You may well know how much I love A.A. Milne. I wrote all about it back in 2014, and he is such an instrumental part of me establishing my literary taste and discovering what being a bibliophile and book-hunter looked like. And so I was excited to learn that Gyles Brandreth had written a new biography of Milne – and of Winnie-the-Pooh, so goes the subtitle. Called Somewhere, a Boy and a Bear, it is clearly intended to charm an audience more invested in Winnie-the-Pooh than Wurzel-Flummery or Chloe Marr. On whatever front, I was ready to be charmed – and Mum and Dad got me a copy for Christmas.
Brandreth has written a fair few books, but I’d say he is best known in the UK as a sort of cultural curio. He turns up on breakfast TV shows or Celebrity Gogglebox wearing jumpers with teddy bears on them, and says posh, eccentric, kindly things. You can easily imagine that he would love everything connected with the 100-acre wood with the same upper-class simplicity that he probably approaches toast and marmalade, or going to Lords. (He was a Conservative MP for five years, but we won’t hold that against him. It was probably inevitable.)
And so, what sort of book has he written? It is much more focused on Milne than I’d anticipated – it goes through his childhood, his unhappiness at school, his happiness at university, his dizzyingly early achievements as a sketch-writer, comic essayist and playwright. We tread the path through his wartime experience, his sudden and brief success as a detective novelist before the children’s books dominate – and then we wind down on his gradual fading from literary grandeur.
Winnie-the-Pooh et al certainly get plenty of the book, but less than I’d expected – and I was quite grateful about that. Brandreth hasn’t shunted the rest of Milne’s career to the sidelines to give the children’s books unparalleled attention. Rather, he considers them as part of Milne’s long and often-glittering literary reputation. The only exception to this is the way that he intersperses otherwise unrelated sections with quotes from the Pooh books, slightly awkwardly placed in boxes in the middle of the text.
As a Milne aficiando, there wasn’t anything new to me, but I still loved reading it. Brandreth writes with an ease and affection that is infectious. He has clearly read everything he could get his hands on, and it’s evident which works particularly chimed with him – he returns to Chloe Marr quite often, for instance. But… it really is just an affable rehash of Ann Thwaite’s magisterial biography A.A. Milne: His Life. I did wonder if that was why it has no formal referencing – because the source of almost everything he writes is almost certainly Thwaite’s book. It’s a bit of a pity that, 35 years later, there is nothing new to add – but that’s probably because of the sort of writer Brandreth is.
Brandreth is an enthusiast – he is not a researcher. The only new things he brings to the book say more about the world he lives in, because the novel material comes from friendship with Christopher (Robin) Milne. He doesn’t hide this, nor is he needlessly showy about it – he simply shares discussions and perspectives that Christopher Milne shared with him. This largely came when Brandreth was putting together a play, Now We Are Sixty, though it does sound like it flourished into a friendship rather than simply a fleeting professional relationship.
“We were so close,” Christopher told me, “until I left school and beyond, until after the war, really.” Father and son had sport, nature and mathematics in common. Alan delighted in his boy as once he had delighted in his brother.
One presumes that Brandreth is turning to old notes, rather than remembering conversations of many decades earlier.

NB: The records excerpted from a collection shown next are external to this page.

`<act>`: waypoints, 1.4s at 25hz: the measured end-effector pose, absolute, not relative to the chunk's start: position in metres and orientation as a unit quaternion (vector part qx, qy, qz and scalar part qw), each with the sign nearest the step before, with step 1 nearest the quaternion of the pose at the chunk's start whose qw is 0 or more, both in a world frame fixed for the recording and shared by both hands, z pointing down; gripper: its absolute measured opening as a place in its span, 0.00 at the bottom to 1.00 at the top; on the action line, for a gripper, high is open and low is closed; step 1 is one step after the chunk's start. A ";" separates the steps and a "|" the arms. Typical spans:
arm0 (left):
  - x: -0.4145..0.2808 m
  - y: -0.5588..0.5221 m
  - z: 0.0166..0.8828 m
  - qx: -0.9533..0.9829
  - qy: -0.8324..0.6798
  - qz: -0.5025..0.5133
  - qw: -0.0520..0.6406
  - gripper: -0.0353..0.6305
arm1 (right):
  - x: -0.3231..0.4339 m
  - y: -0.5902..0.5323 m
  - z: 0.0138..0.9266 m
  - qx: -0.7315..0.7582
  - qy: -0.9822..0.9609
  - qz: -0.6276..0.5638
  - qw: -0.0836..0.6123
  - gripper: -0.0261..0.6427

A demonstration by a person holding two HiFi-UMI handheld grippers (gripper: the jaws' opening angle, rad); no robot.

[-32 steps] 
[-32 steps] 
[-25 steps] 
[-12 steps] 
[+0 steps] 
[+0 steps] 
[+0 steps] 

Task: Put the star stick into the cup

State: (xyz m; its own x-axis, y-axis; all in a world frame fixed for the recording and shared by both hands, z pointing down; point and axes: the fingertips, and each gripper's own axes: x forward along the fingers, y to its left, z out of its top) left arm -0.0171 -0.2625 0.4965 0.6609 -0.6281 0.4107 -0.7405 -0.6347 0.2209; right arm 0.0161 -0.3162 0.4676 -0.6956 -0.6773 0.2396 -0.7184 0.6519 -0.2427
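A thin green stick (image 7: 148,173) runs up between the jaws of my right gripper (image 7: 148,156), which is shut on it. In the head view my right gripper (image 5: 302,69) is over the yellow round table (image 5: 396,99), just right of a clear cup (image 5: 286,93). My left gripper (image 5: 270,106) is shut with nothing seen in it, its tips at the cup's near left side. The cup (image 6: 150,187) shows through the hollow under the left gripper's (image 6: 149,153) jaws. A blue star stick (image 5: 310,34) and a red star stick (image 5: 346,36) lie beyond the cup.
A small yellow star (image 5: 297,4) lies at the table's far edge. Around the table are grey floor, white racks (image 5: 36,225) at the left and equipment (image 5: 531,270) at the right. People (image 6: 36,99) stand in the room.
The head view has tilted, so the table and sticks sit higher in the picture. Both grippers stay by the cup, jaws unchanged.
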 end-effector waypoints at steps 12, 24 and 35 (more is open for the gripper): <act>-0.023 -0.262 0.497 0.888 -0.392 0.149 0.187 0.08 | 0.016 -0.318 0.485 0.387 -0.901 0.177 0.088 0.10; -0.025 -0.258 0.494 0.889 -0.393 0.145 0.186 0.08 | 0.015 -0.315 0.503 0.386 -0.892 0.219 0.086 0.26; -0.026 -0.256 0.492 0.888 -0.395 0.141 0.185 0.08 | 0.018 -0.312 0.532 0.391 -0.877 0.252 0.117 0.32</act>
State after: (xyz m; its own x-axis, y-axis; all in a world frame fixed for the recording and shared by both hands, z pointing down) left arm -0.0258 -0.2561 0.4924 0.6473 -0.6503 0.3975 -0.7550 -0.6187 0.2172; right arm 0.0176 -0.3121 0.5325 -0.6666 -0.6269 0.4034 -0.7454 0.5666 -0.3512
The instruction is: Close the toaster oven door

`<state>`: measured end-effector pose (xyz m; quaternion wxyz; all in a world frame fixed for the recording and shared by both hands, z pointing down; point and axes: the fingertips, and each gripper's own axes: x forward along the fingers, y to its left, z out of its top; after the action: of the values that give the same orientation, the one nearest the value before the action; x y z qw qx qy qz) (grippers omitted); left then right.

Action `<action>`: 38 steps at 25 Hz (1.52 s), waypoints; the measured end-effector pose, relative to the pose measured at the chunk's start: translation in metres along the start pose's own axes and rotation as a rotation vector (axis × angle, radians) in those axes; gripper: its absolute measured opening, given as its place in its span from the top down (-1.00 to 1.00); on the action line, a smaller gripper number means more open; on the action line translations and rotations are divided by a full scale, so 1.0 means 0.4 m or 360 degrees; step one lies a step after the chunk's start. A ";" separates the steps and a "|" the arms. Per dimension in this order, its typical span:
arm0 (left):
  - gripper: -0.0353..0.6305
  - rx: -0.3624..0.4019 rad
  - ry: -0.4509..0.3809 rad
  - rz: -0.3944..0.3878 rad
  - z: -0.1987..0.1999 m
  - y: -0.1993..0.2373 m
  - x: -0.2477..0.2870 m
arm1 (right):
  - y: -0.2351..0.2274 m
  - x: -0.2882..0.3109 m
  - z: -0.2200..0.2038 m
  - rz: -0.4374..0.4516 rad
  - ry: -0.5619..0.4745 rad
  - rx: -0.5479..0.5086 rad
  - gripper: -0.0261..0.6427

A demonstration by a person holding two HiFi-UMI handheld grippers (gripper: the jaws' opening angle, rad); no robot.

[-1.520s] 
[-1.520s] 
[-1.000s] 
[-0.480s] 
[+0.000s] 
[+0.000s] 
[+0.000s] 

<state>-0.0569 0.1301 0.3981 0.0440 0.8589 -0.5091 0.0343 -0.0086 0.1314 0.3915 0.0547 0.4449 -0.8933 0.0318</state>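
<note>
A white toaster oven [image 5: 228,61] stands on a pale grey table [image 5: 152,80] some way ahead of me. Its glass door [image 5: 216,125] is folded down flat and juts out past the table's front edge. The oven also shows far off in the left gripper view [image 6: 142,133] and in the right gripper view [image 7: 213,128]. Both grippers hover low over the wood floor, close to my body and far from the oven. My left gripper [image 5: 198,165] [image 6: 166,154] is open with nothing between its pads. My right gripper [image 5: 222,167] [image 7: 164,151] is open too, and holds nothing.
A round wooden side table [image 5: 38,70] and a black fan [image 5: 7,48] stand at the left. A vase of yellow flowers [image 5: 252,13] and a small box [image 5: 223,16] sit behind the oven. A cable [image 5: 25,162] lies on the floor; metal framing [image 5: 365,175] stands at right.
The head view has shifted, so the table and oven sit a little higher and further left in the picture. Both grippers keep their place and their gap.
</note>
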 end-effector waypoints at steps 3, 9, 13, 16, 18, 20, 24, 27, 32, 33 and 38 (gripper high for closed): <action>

This is not an insignificant contribution – it takes the book more into the territory of the friend-of-the-family memoir, which is a genre I greatly enjoy, even if Brandreth is certainly on the peripheraries. And it’s a good job that he brings his individual charm to the tone, because otherwise (besides the lack of new material) there are a few things that would otherwise make Somewhere, a Boy and a Bear feel a bit howlery. It seems rather rushed and repetitive – as one example, he is unable to mention Milne’s brother Barry without rehashing that Milne didn’t like Barry but did get on with Barry’s wife. It is probably repeated six or seven times. And then there are unforgivably bad sentences like this:
Boldly, for this feature, in June 1902, for the special May Week issue of The Granta, Alan wrote about the soon-to-be-crowned new king, Edward VII, who had succeeded his mother, Queen Victoria, on her death in January 1901.
How fast do you have to be rushing a book out to let that comma-strewn monstrosity get through? He also has a habit of this sort of chatty, decisive tone, that feels a bit like listening to a self-styled expert in a bar:
When Alan first met the young woman he was destined to marry, he was delighted to discover that she could quote episodes from The Rabbits line by line. Perhaps that’s why he married her. Seriously. He liked that. He liked it very much.
I know I’m singling out suspect sentences, but this isn’t intended as a censure. I only mention them to explain the sort of book this is: it’s a chatty, charming book about an author I love, written by someone who shares that love. Somewhere, a Boy and a Bear is not the work of a biography exploring new territory. It’s a bibliophile sharing his enthusiasms. And, you know what, that was exactly what I was in the mood for.